In 1988 and 1989 Linda won First Prize in the Bloodaxe Books/Evening Chronicle Poetry Competition, which led to the publication of her first collection, Red (1992). Her subsequent poetry collections include: The Gentleness of the Very Tall, a Poetry Book Society Recommendation and long-listed for the Los Angeles Times Book Award (Bloodaxe 1994); Storyville, a collaboration with visual artist Birtley Aris and musicians Keith Morris and Lewis Watson (Bloodaxe 1997); The Simultaneous Dress (Bloodaxe 2002) and The Toast of the Kit Cat Club (Bloodaxe 2005), a biography in verse of 18th century traveller and writer, Lady Mary Wortley Montagu.
Among her latest publications are book of days (Smokestack Books 2009) and You are Her (Arc Publications 2010). In 2012 Border Song, a collaboration with artist Kim Lewis, was published by Hareshaw Press. Linda also edited the acclaimed anthology Sixty Women Poets, a Poetry Book Society Special Commendation (Bloodaxe 1993). To mark its 20th anniversary an essay was commissioned for the spring 2013 edition of Poetry Review.
She has worked on a number of collaborations with visual artists and musicians and around 40 Public Art projects; also designing a syllabus and teaching on the subject at Newcastle University.

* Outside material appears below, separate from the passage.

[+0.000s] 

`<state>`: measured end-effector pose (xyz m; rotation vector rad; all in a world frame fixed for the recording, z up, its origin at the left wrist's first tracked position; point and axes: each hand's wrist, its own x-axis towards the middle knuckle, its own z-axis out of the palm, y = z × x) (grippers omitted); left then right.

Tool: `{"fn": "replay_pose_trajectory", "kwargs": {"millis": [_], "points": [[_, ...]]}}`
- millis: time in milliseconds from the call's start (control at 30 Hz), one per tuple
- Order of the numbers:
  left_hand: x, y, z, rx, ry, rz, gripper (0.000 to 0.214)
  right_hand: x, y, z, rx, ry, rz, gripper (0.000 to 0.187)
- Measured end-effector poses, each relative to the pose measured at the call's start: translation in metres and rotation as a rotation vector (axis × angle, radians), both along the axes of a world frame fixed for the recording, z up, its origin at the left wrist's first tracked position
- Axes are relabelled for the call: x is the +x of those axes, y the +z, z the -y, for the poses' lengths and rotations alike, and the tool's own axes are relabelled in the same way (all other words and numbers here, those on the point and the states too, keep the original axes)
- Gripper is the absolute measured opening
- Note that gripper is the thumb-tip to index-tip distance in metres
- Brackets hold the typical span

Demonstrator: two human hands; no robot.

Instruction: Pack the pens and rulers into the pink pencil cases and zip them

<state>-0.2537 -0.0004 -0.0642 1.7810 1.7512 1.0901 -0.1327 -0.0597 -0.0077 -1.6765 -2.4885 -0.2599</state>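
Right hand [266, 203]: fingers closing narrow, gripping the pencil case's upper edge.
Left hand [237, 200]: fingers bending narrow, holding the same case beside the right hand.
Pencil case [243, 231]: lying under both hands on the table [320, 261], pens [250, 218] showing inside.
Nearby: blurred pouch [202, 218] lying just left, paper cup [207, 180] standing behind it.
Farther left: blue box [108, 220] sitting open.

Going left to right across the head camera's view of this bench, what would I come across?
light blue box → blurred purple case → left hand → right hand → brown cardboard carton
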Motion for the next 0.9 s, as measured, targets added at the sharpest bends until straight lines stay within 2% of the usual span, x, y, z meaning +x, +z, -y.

Permanent and temporary works have appeared in stone, metal, wood, glass, textiles, ceramics, paper, sound and light.
Linda received a Tyrone Guthrie Award in 1991, the Arts Foundation Poetry Fellowship in 1994, a Fellowship at the Fine Arts Work Center, Provincetown, Massachusetts in 1998, Hawthornden Fellowships in 1999 and 2007, a Poetry Society Poetry in Public Places Residency in Mowbray Park, Sunderland, in 2000. She won Joint First Prize in the Stand Poetry Competition in 1996 and First Prize in the Yorkshire Open Poetry Competition in 2013.
Linda was Leverhulme Artist in Residence at Moorbank Botanic Garden, Newcastle University, 2010 – 11, creating a pamphlet of poems and a sculptural installation in the Desert House, referencing Nocturnal Photosynthesis. In 2012 she received a major Arts Council England Award to continue her research into plant ecology in preparation for a new book of poems. She will be visiting Botanic Gardens in Durham, Padua, Oxford, Singapore, Sydney, Tokyo, Kew and Edinburgh.
Linda’s travels in the Southern Hemisphere are part of her exploration of the effects of light on plants and humans and the implications of changing global weather systems. Her current poems attempt to dismantle ideas of the dark Other, testing the limits of what is visible to the eye and language itself, inspired by her discovery of Australia’s ‘alien’ plants, trees and insects.